Court Opinion

ID: 3832176
Source: CourtListenerOpinion
Date Created: 2016-07-06 08:02:52.883041+00
Date Added: 2024-06-11T07:40:10.103481
License: Public Domain

The discussion in this case in its later phases, and on the relator's first and second petitions for rehearing, has turned extensively on propositions not presented in the earlier phases of the case, making necessary this supplemental expression of the court's opinion. The majority of the court, in adhering to its original decision, is convinced that neither the restrictions on public expenditures provided by section 26 of article 10 of the Constitution of Oklahoma, nor the requirement for expenditure of public funds upon appropriation previously and regularly made, nor the so-called special fund doctrine, are involved in this case. In reaching its conclusion, the court is not persuaded by any idea that a municipality may deal with revenues other than those produced by taxation as a special fund not within constitutional and statutory restrictions, nor by any idea that a municipality can be liable on quantum meruit for benefit received where these restrictions prevent liability on contract.
The oil and gas royalties discovered and collected for the city by the defendant in *Page 575 
error, however, were neither money nor funds nor revenues until so discovered and collected, and never went into the public treasury until that part of them not assigned to Cole went into the treasury after Cole had discovered and collected them: then, and not until then, they became revenue, subject to all constitutional and statutory restrictions as to appropriation and expenditure.

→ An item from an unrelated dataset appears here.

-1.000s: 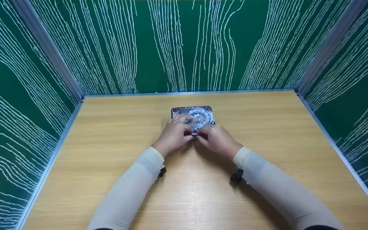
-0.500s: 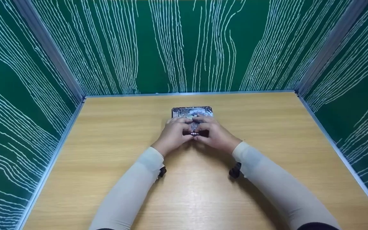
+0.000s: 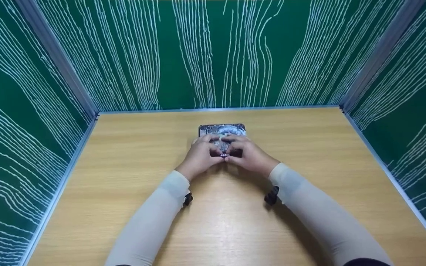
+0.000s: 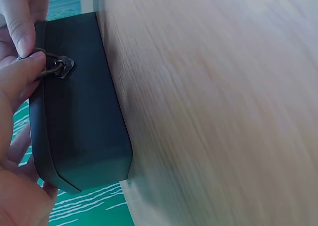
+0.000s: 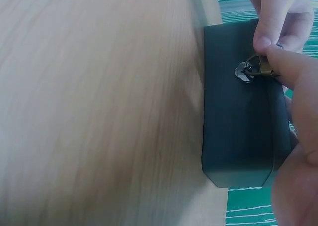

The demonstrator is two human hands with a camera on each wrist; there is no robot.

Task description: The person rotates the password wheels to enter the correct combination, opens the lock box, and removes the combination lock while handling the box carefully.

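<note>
A dark box [image 4: 84, 107] with a patterned lid [image 3: 231, 129] stands on the table, its front toward the person. On the front is a metal clasp [image 5: 243, 72] with a ring and a bronze-coloured piece. My left hand [image 3: 200, 153] pinches the clasp's loop from the left between thumb and finger, other fingers over the lid. From the right, my right hand [image 3: 252, 155] pinches the same metal piece, its upper fingers also on the lid. Both thumbs nearly meet at the clasp. Which part each fingertip holds is partly hidden.
The wooden table [image 3: 220, 221] is bordered by green walls [image 3: 183, 55] with white wavy lines, behind and at both sides. Grey posts [image 3: 59, 62] rise at the back corners. Dark wrist devices [image 3: 272, 195] hang under the sleeves.
Since a second ago my right hand has spread its upper fingers forward over the lid, with its thumb remaining at the clasp. My left hand has barely moved; the box stays in place.
</note>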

It is undisputed that Oklahoma City has the right to lease its municipally owned lands for development for oil and gas, and to contract by such leases for the payment to it of royalties from oil and gas produced. The city is empowered by its charter to hold, lease, mortgage, convey, or otherwise dispose of any of its property, real or personal, and it is empowered by general law to make contracts, to take and acquire property, and to engage in any business or enterprise which might be engaged in by others under franchise from the city. Section 6, article 18, Oklahoma Constitution; section 6350, O. S. 1931. These powers were recognized in Ruth v. Oklahoma City,143 Okla. 62, 287 P. 406. The power to lease must carry with it the implied power to collect the stipulated royalties, and to do whatever was reasonably necessary to collect and enjoy this contractual incident of the city's property right. So long as the auditor or investigator employed could be and was compensated in a manner other than by the expenditure of public funds or the incurring of an indebtedness against them, his employment for that purpose was valid. The petition discloses that he was compensated by assignment of a part interest in the concealed royalties which he undertook to discover and collect, and the city did not thereby incur any indebtedness to him.
The second petition for rehearing is, accordingly, denied.
BUSBY, WELCH, and CORN, JJ., and C.W. CAMERON, Special J., concur. McNEILL, C. J., and GIBSON, J., dissent.